Voici une première liste de sobriquets répertoriés dans les archives de Sisteron du XVIIIe siècle (le sobriquet suivi d'un point d'interrogation signifie que nous ne sommes pas certain de l'orthographe relevée) :
Ainé, Annaris ou Petachon, Aquilon, Archicas, Argentier, Arnaud, Auban, Auseau pauvre?, Bachasson, Barbau, barbou, Bargueles, Barguere?, barguoy?, Baugnelles, Bauguere?, belot, Beu Laygo, bourane?, Bourcelonne, Bourgignon, Bouton, Boutounier, Branleur, Brigadeau, Broundeau?, Brunevaille, Bullurle?, Buonsier?, Cacaillon?, Calisson, Cardouille, Carisson, Cassard, Cavillon, Cesealle?, Chaillons, Chaillory, Chamloubin, Champagne, Champin, Champoin?, Chaoioly, Chapaty, Charonier, Chauret, Cheron, Chicou, Chicoures, Chilouret, Chiquou, Clairon, Claudy?, Cogne, Corpotal?, Cremelier…
Nous vous en dirons plus une prochaine fois…

Abbrev. :
[L.T.] Lou Tresor d'óu Felibrige ou Dictionnaire Provençal-Français embrassant les divers dialectes de la langue d'oc moderne, Frédéric Mistral, 1878.
[Lor] Dictionnaire d'argot, Les Excentricités du langage de Lorédan Larchey, publié à Paris en 1860.

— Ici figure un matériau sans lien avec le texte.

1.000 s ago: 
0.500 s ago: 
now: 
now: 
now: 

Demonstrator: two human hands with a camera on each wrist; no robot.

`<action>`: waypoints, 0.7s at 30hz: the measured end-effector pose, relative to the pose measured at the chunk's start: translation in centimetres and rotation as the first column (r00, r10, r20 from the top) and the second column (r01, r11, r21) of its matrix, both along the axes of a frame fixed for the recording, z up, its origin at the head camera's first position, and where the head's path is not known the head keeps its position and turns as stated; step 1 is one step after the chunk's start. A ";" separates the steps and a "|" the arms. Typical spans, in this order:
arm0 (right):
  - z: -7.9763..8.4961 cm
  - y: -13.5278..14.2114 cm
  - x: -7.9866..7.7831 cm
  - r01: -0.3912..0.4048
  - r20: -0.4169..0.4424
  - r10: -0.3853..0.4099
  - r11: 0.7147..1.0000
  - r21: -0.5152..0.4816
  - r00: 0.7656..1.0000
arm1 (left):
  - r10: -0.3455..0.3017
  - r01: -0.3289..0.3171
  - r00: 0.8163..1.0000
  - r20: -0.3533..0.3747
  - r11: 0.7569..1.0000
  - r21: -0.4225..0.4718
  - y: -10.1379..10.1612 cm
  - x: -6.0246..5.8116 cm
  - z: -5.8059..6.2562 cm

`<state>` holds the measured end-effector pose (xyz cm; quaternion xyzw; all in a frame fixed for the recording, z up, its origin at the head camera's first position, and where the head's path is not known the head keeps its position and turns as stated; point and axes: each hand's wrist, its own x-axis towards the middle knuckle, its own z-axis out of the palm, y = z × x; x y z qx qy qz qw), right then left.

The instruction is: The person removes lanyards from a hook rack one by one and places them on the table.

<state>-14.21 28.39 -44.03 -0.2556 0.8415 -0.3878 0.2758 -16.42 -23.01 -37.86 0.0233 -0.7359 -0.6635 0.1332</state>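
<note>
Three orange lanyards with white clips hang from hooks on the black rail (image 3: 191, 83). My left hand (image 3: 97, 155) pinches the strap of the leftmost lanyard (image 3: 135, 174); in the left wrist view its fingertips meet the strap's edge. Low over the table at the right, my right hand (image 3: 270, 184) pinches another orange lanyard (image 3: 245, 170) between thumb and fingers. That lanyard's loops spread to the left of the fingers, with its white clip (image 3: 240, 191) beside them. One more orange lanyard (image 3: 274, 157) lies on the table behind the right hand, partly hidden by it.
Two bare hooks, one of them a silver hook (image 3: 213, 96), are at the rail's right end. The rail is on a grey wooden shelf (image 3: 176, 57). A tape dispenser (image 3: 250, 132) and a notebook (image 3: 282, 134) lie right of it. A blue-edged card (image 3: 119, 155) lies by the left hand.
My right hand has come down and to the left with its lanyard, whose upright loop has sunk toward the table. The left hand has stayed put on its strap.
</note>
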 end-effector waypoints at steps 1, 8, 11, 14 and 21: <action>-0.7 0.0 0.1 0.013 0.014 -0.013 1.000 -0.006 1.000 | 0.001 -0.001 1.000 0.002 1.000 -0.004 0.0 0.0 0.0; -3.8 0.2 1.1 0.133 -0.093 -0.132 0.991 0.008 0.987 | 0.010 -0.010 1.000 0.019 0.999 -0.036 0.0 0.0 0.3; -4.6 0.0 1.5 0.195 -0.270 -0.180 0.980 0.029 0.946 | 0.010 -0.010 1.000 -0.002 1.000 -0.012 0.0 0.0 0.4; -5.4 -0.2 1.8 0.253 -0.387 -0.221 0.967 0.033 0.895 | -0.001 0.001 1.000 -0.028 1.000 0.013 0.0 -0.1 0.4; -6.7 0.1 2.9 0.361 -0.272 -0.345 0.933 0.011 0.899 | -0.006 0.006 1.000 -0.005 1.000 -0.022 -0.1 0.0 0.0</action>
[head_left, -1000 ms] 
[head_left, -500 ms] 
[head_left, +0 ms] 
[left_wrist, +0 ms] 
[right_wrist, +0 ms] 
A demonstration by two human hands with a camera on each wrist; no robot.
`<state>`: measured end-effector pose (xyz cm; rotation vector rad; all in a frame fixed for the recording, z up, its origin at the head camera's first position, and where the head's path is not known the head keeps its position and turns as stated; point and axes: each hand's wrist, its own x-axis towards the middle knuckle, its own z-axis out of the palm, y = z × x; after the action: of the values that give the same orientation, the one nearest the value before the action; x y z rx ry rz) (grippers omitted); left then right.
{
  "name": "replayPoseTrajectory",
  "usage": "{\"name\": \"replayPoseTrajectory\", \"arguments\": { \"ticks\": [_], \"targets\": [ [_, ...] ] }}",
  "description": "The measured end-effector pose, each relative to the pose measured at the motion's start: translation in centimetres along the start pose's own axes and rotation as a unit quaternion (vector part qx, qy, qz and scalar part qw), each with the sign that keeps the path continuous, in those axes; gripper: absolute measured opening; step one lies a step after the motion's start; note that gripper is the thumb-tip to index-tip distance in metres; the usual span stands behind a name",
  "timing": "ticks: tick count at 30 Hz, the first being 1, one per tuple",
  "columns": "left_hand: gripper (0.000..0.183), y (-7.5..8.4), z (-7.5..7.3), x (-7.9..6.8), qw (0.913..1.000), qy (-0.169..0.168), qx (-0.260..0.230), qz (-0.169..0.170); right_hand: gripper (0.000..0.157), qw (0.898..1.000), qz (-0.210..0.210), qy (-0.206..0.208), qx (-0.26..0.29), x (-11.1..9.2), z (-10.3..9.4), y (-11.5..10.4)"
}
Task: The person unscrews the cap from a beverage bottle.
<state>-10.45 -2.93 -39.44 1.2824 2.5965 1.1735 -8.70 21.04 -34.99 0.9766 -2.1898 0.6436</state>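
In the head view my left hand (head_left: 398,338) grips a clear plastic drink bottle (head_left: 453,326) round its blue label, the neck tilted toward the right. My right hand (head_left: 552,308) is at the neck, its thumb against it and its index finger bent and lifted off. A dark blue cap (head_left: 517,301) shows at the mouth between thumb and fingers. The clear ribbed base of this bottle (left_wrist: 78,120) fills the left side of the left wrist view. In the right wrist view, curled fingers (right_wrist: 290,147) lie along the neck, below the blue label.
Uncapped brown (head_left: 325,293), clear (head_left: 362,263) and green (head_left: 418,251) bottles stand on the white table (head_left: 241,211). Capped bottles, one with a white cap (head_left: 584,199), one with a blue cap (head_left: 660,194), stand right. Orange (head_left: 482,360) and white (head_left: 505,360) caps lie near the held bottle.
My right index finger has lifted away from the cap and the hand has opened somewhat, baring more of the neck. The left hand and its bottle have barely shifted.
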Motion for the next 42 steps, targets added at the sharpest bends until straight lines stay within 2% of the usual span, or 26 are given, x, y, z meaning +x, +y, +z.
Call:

(1) CHAROL, s. m. Pitpit des buissons, spioncelle, spipolette, espèce d'alouette dans le Tarn, v. créu. [L.T.]
CHAROLS, (bas lat. Charolis, Carrovallis, Carrovolum), n. de l. Charols (Drôme). [L.T.]
(2) BARBEAU : Sans doute le surnom d'un porteur de barbiche (ancien français barbel, diminutif de barbe). Le patronyme est fréquent dans l'Ouest (85, 79, 49). Variantes : Barbault, Barbeaud, Barbeault. On trouve dans d'autres régions les formes Barbau, Barbaut, Barbaux (59, 62) et Barbeaux (39, 88). [source : http://www.jtosti.com]
BARBO (rom. niç. barba, b. lat. barba, bar-banus. esp. barba, père-noble), s. m. Titre de respect qu'on donne à un ancien du peuple, à un oncle, dans les Alpes piémontaises et le comté de Nice ; les Vaudois donnent ce nom à leurs pasteurs, v. segne, mounsegne ; Barbe nom de fam. mérid. dont le dim. fém. est Barbeto. [L.T.]
BARBEAU, BARBILLET, BARBIQUET : proxénète. Les diminutifs ont une connotation méprisante. [Lor]
(3) PICOUN, PICOU (l. d.), ESPICOU (rouerg.), (cat, pigot, b, lat, picco, it. piccone), s. m. Petit pic, piochon, outil de labour pour les terrains pierreux, v. fueio-de-sàuvi ; battant de cloche, v. matai; clochette en tôle, sonnaille de troupeau, v. sounaio ; t. de marchand de bois ; pièce d'un bateau ; pieu, étai, v. pau; petit pic do montagne, v. serre ; piquant, épine, clou, dette, à Nice, v. clavèu ; turbulent, dissipé, étourdi, v, cascavèu ; Picon, nom de fam. prov. ; liqueur inventée par un industriel de ce nom. [L.T.]